Securities fraud, also known as stock fraud and investment fraud, is the unlawful practice of inducing investors to make investment decisions on the basis of false information, frequently resulting in losses, in violation of the securities laws.  Securities fraud whistleblower lawsuits include deceptive practices in the stock and commodity markets, and occur when investors are enticed to part with their money based on fraudulent misrepresentations. 
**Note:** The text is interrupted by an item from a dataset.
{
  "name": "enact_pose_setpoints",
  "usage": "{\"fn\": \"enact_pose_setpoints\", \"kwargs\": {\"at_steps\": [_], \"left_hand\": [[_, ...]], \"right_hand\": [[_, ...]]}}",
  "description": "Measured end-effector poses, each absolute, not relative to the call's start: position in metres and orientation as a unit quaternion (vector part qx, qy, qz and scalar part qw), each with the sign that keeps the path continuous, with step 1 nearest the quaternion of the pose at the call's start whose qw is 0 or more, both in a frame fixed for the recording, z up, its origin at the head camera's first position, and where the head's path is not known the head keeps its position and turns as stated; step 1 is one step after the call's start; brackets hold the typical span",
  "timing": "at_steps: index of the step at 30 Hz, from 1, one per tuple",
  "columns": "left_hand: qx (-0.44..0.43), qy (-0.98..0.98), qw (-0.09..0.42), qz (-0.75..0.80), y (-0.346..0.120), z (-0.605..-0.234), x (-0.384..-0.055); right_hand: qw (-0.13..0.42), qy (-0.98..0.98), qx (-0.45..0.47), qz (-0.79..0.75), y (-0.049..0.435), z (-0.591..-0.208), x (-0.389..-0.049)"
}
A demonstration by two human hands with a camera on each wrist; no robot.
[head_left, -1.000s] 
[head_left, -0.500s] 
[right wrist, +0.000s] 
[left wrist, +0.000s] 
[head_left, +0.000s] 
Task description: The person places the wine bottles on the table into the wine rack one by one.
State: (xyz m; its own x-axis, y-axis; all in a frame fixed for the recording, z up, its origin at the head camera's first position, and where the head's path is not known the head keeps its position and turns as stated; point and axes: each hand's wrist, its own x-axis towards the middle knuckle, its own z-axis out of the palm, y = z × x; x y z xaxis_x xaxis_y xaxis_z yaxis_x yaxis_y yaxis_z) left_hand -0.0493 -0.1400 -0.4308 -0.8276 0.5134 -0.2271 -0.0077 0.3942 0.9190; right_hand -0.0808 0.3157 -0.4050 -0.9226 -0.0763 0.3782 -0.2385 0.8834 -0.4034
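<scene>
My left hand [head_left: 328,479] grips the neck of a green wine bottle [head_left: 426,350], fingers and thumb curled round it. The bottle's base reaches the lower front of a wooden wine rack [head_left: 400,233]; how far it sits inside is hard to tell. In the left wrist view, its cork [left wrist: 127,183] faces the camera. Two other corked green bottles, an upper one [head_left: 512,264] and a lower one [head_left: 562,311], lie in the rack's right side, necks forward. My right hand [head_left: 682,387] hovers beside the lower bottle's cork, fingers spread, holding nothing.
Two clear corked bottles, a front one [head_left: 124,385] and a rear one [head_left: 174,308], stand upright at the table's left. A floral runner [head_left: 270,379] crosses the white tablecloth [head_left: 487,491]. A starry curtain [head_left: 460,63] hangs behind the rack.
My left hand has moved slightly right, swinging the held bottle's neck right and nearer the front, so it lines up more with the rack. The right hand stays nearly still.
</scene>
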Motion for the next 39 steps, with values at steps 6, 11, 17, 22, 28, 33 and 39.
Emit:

Securities fraud whistleblower lawsuits include outright theft from investors and misstatements on a public company's financial reports as well as a wide range of other actions, including insider trading, front running and other illegal acts on the trading floor of a stock or commodity exchange.  Evidence for a securities fraud whistleblower lawsuit may include:

  1. False or misleading information on a company's financial statement;

  2. False or misleading information on Securities and Exchange Commission (SEC) filings;

  3. Lying to corporate auditors;

  4. Insider trading;

  5. Stock manipulation schemes;

  6. Embezzlement by stockbrokers;

  7. Manipulation of a security’s price or volume;

  8. Fraudulent or unregistered offer or sale of securities, including Ponzi schemes, high yield investment programs or other investment programs;

  9. Brokerage Account and Retirement Account Fraud;

  10. False or misleading statements about a company;

  11. Failure to file required reports with the SEC;

  12. Abusive naked short selling;

  13. Theft or misappropriation of funds or securities;

  14. Fraudulent conduct or other problems associated with municipal securities transactions or public pension plans; and

  15. Bribery of foreign officials

Through new legislation the federal government is offering financial incentives to securities fraud whistleblowers and other financial fraud whistleblowers to step up and blow the whistle on properly reporting financial fraud including the above listed forms of securities fraud that lead to SEC violations and fines.  These new whistleblower bounties can be collected by whistleblowers that properly report SEC violations, financial fraud, securities fraud, commodities fraud, and stimulus fraud.

Other forms of SEC Violations including reporting problems with a brokerage or advisory account; fraudulently preventing access to funds or securities; fraudulent order handling, trade execution, or confirmations; fraudulent fees, mark-ups or commissions; and inaccurate or misleading disclosures by financial professionals, may also lead to potential SEC bounties, if the fraudulent acts result in fines of over $1 million and are properly reported.

Issuer Audit Fraud Lawyer, Issuer Accounting Fraud Lawyer, and Issuer Reporting Fraud Lawyer Commonly Works with other Issuer Audit Fraud Lawyers, Issuer Accounting Fraud Lawyers, Issuer Reporting Fraud Lawyers, and Whistleblower Reward Lawyers on Large Cases  

As a Confidential Whistleblower Reward Lawyer, Jason S. Coomer, commonly works with other powerful financial fraud and securities fraud whistleblower lawyers to handle large Securities Fraud Whistleblower Lawsuits, International Whistleblower Lawsuits, Medicare Fraud Whistleblower Lawsuits, Defense Contractor Fraud Whistleblower Lawsuits, Government Contractor Fraud Whistleblower Lawsuits, and other confidential whistleblower reward lawsuits.  If you are the original source with special knowledge of fraud and are interested in learning more about a whistleblower reward lawsuit, please feel free to contact Confidential  Insider Trade Whistleblower Reward Lawyer and Securities Fraud Insider Trading Whistleblower Lawyer Jason Coomer via e-mail message.